▶ _WHAT TO DO_
Lift out all lines below that contain "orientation".

===== INPUT DATA

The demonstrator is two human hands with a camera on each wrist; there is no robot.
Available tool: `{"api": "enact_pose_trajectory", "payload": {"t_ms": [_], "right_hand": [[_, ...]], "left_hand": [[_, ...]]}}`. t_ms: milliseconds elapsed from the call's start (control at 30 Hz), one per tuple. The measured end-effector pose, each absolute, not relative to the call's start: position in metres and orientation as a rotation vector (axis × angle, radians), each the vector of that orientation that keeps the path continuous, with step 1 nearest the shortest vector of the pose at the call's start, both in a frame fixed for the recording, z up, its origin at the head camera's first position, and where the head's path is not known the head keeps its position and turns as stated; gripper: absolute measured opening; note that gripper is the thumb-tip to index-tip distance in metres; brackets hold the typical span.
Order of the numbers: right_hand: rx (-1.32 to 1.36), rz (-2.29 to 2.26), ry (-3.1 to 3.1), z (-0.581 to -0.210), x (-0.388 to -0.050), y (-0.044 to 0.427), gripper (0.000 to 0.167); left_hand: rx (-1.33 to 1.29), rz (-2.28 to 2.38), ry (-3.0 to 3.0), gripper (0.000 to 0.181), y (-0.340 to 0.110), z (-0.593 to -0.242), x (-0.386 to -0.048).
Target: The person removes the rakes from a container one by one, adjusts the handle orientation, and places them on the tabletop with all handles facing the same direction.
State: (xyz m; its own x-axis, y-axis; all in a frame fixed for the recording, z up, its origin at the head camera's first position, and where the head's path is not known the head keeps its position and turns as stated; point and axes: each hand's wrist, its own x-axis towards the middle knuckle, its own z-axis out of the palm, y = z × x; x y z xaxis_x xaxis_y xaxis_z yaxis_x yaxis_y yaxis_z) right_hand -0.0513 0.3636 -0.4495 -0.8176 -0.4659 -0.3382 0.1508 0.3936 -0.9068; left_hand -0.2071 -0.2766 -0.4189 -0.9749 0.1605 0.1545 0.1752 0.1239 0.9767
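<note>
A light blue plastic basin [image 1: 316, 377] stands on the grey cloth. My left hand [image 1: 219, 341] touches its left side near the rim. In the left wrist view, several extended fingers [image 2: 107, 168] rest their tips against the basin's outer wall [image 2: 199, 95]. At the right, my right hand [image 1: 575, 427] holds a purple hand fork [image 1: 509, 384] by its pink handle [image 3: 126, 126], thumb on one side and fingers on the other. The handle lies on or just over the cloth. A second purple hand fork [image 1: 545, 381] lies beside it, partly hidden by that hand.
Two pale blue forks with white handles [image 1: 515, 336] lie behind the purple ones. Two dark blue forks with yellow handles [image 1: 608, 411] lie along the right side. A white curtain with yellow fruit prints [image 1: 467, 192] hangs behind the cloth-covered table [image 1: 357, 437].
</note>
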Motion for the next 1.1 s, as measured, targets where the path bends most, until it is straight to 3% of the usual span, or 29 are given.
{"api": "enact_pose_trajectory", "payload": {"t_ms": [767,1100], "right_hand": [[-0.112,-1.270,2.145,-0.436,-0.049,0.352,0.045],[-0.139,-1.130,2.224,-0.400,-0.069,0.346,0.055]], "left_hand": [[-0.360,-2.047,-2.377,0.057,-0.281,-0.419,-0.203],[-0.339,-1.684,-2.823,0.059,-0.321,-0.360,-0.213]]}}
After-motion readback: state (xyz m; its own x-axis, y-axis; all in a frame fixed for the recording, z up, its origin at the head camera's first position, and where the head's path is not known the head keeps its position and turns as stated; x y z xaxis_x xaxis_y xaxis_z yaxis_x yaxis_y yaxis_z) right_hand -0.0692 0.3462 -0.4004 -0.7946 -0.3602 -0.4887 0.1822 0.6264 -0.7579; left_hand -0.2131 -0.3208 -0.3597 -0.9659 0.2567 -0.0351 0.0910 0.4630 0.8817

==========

▶ _ANSWER TO THE PROBLEM_
Available tool: `{"api": "enact_pose_trajectory", "payload": {"t_ms": [_], "right_hand": [[_, ...]], "left_hand": [[_, ...]]}}`. t_ms: milliseconds elapsed from the call's start (control at 30 Hz), one per tuple. The measured end-effector pose, each absolute, not relative to the call's start: position in metres and orientation as a rotation vector (axis × angle, radians), each the vector of that orientation that keeps the path continuous, with step 1 nearest the shortest vector of the pose at the call's start, both in a frame fixed for the recording, z up, its origin at the head camera's first position, and where the head's path is not known the head keeps its position and turns as stated; gripper: absolute measured opening; note that gripper is the thumb-tip to index-tip distance in metres; brackets hold the typical span.
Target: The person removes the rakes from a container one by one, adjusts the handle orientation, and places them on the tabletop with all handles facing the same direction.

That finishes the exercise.